Personal information
- Born: 12 June 1903 Zelyonaya Sloboda, Bronnitsky Uyezd, Moscow Governorate, Russian Empire
- Died: 28 December 1946 (aged 43)

Sport
- Sport: Athletics
- Event: 1000–10,000 m
- Club: Spartak Moscow
- Retired: 1940

Achievements and titles
- Personal bests: 5000 m – 14:41.8 (1938) 10,000 m – 30:45.8 (1939)

= Georgy Znamensky =

Georgy Ivanovich Znamensky (Геóргий Ивáнович Знáменский, 12 June 1903 – 28 December 1946) was a Russian middle-distance and long-distance runner.

Znamensky was born in a family of a priest and had four sisters and five brothers; one of them, Seraphim, became his long-term training partner and rival in athletics. By the age of 20 Georgy was the fittest man in his locality, yet he later had two health-threatening accidents: once, during the harvest works, a horse stepped on his foot, which required a surgery. Later, while serving with the Black Sea Navy, his boat overturned drowning the crew. Znamensky was the sole survivor.

After retiring from the Navy, in 1931 Georgy found a job at a factory in Moscow. He could not afford a room in the city and lived together with Seraphim at the house of a family friend. In those years the brothers trained by running 16 km between their home and the factory where they worked, while their diet consisted of rye bread, potato, and plenty of milk (a bucket per day for two).

In 1932 the brothers started competing, and shortly established themselves as the best Soviet runners, with Seraphim being the stronger of the two. Contensting various 1000 m – 10,000 m events the brothers finished 18 times within the podium at the Soviet championships in 1934–1940 and set 24 national records. They rarely competed internationally, as the Soviet Union was not a member of the International Association of Athletics Federations (IAAF), yet in 1935, 1937 and 1938 they won the annual 8 km cross-country race established by L'Humanité in France.

In 1936 the brothers enrolled to the Russian National Research Medical University and graduated in 1941. At the onset of World War II in Russia they both volunteered as medical doctors to the Soviet Army.
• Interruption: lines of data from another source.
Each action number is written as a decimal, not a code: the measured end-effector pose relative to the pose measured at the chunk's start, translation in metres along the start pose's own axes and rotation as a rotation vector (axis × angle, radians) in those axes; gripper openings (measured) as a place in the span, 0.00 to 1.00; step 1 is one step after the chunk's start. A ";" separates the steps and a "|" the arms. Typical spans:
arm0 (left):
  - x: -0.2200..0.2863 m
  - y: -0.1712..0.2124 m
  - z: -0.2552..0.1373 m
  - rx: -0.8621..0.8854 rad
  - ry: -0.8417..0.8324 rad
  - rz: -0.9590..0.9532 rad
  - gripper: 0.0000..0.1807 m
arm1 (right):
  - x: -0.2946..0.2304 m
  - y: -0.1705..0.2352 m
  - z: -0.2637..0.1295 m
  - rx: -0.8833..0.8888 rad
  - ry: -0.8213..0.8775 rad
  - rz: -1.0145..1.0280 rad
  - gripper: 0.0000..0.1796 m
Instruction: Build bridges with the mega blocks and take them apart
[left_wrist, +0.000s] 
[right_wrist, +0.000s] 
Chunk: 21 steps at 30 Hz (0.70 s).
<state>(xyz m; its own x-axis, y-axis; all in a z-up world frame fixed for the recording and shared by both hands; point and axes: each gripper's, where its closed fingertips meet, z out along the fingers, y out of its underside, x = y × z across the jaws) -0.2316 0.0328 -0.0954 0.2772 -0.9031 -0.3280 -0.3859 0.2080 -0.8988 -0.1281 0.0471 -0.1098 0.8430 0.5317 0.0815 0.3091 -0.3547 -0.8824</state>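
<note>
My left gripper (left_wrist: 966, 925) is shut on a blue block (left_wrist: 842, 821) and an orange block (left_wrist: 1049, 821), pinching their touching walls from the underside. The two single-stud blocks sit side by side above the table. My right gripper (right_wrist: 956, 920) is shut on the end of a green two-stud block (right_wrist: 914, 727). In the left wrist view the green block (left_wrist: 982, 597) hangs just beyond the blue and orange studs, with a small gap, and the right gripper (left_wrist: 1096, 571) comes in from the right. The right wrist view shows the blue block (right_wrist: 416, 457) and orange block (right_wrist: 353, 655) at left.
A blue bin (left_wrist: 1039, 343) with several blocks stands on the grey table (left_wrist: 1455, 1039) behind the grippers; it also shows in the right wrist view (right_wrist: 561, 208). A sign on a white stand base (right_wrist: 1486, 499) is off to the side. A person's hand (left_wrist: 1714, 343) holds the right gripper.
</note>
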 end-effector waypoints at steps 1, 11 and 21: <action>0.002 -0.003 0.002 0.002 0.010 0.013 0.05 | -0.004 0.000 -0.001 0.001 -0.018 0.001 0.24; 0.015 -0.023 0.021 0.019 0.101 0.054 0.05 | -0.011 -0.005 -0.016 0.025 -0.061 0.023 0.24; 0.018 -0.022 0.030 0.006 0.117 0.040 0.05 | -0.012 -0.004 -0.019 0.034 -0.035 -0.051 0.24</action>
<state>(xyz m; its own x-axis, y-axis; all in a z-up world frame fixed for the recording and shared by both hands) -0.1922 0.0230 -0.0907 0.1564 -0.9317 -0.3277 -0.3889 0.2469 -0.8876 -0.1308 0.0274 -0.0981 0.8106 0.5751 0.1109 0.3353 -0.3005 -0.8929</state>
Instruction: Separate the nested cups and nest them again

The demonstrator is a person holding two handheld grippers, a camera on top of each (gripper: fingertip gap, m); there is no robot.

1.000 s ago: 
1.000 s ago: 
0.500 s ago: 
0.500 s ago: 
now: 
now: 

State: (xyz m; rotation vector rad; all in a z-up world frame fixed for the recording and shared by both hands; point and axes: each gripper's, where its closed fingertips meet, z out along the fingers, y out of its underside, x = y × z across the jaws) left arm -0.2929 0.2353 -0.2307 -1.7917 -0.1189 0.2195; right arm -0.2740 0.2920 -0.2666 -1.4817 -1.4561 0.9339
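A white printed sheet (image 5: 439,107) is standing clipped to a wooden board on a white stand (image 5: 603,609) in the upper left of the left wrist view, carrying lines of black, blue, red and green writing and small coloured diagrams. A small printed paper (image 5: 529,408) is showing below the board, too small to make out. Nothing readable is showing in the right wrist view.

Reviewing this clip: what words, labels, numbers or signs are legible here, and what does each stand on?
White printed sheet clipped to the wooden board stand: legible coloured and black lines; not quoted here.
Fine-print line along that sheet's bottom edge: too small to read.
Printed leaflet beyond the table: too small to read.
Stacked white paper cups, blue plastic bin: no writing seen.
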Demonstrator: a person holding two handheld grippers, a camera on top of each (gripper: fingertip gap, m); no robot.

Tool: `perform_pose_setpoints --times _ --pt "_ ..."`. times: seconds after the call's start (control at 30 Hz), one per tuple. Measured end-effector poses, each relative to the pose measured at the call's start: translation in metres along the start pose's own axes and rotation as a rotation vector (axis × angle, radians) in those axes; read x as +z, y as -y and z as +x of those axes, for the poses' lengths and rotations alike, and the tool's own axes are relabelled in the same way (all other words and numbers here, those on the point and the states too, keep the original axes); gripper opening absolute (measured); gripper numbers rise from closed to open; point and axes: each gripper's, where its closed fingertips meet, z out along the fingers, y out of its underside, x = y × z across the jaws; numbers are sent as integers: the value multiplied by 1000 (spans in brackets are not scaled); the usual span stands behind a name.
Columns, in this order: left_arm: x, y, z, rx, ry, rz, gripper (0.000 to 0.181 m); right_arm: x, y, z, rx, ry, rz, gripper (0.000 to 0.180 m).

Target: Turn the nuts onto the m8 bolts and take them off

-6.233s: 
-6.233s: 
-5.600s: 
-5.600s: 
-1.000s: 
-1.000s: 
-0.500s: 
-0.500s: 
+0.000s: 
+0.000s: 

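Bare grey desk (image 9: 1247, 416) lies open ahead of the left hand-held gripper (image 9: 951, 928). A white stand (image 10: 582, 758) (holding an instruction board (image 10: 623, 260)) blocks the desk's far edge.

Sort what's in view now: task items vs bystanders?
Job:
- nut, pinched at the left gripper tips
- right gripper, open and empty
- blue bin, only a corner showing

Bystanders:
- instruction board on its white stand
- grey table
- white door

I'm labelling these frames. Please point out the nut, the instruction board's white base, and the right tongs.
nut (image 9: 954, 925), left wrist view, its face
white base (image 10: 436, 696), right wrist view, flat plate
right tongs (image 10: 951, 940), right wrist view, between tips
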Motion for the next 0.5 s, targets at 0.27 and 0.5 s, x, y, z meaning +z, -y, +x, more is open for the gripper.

Seraphim killed himself in 1942, while Georgy died of cancer in late 1946. Before that he attended the 1946 European Athletics Championships as a physician of the Soviet team. In 1949, an annual athletics competition was established in honor of the brothers, the Brothers Znamensky Memorial. In 1958 it received the international status and later became a major IAAF meeting. In 1961 an Olympic sports school and the associated athletics complex have been founded in Moscow and named after the brothers.